P. S.: Não me escapou na altura, mas não posso fazer tudo ao mesmo tempo: se «biruta» pertence aos domínios AERONÁUTICA, METEOROLOGIA, «manga-de-vento», seu sinónimo, não pode estar fora desses domínios.



Definição: «igualdade»

Ora essa!


      «A perda de nacionalidade como pena acessória foi novamente declarada inconstitucional, anunciou esta sexta-feira o Tribunal Constitucional (TC). [...] Apesar das alterações do Parlamento, os juízes consideram que “a norma mantém a diferenciação materialmente censurada” anteriormente pelo Tribunal Constitucional. “Produz um efeito discriminatório” e viola o princípio da igualdade» («Perda de nacionalidade como pena acessória declarada inconstitucional», Ricardo Vieira, Rádio Renascença, 8.05.2026, 18h27). 

      Só alguém sem a mínima noção das coisas — como certos, demasiados, deputados — podia pensar que isto passava no Tribunal Constitucional. Como não conseguimos endireitar estas cabeças, endireitemos os dicionários.

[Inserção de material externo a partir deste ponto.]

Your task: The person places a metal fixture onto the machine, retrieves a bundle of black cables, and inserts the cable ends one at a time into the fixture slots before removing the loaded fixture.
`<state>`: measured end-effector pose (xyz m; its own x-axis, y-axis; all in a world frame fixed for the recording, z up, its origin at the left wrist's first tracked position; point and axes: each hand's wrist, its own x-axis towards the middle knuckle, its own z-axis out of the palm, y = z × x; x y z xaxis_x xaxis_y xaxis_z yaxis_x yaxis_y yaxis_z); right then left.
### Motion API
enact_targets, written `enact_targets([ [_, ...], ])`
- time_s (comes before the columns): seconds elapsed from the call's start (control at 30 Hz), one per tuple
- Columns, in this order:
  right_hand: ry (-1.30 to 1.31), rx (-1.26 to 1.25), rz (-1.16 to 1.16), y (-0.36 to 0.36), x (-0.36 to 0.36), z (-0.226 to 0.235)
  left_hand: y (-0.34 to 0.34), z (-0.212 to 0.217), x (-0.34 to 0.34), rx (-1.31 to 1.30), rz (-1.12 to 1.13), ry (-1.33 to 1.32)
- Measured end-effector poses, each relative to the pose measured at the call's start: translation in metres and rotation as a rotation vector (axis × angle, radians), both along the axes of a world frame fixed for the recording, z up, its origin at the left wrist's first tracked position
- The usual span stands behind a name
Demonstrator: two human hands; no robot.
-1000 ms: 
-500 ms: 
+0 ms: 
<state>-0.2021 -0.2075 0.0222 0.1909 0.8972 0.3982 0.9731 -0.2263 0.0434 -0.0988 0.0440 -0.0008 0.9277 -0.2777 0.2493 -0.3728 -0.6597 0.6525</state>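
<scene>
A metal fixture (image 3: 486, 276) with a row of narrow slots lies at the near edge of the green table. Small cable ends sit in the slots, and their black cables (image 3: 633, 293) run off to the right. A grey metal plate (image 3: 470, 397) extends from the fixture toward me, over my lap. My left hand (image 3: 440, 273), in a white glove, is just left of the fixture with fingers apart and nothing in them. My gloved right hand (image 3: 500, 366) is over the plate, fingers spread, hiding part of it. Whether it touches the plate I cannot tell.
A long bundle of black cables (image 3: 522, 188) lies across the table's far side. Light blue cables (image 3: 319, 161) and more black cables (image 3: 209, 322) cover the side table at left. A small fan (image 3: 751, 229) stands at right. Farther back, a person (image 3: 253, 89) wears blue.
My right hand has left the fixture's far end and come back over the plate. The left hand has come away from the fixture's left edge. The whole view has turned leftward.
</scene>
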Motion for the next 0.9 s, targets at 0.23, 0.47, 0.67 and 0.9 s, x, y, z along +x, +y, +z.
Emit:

A Porto Editora define assim «igualdade» nesta acepção: «princípio de organização social segundo o qual todos os indivíduos devem ter os mesmos direitos, deveres, privilégios e oportunidades». 

      A sensação imediata é de quem redigiu a definição parece ter partido de uma vaga ideia de igualitarismo social e não do conceito jurídico-constitucional de igualdade. Igualdade de privilégios? Na tradição jurídica portuguesa, e basta pensar no artigo 13.º da Constituição, a igualdade não consiste em todos terem os mesmos privilégios. Pelo contrário: o constitucionalismo moderno nasceu, em grande medida, precisamente contra os privilégios jurídicos de ordens, estamentos ou grupos particulares. Aliás, historicamente, privilégio e igualdade são quase conceitos antagónicos. O privilégio é uma excepção favorável; a igualdade jurídica procura eliminar privilégios arbitrários. Isto faz-me lembrar uma montagem da Rádio Observador em que aparecem vários entrevistados, comentadores, jornalistas que a determinado ponto dizem «eu não sou jurista, mas». Perante tal panorama, proponho ➜ igualdade DIREITO princípio constitucional segundo o qual todos os cidadãos têm igual dignidade perante a lei e devem beneficiar da mesma protecção jurídica.

[Texto 22 952]

Etimologia: «final»

Afinal...


      «Pour la deuxième année consécutive, le Paris Saint-Germain s’est qualifié pour la finale de la Ligue des champions. Le mot vient du latin finis, qui désigne la frontière : celle qui sépare une bonne équipe d’une équipe légendaire» («Finale», Étienne de Montety, Le Figaro, 8.05.2026, p. 32). 

      Na etimologia, a Porto Editora pensa que resolve sempre tudo com «idem». E isso é particularmente absurdo aqui, porque «final» tem uma família lexical e semântica riquíssima, perfeitamente explorável numa nota etimológica minimamente cuidada. Assim, proponho ➜ do latim finālis, e, «relativo ao fim, terminal», derivado de finis, «fim, limite, fronteira».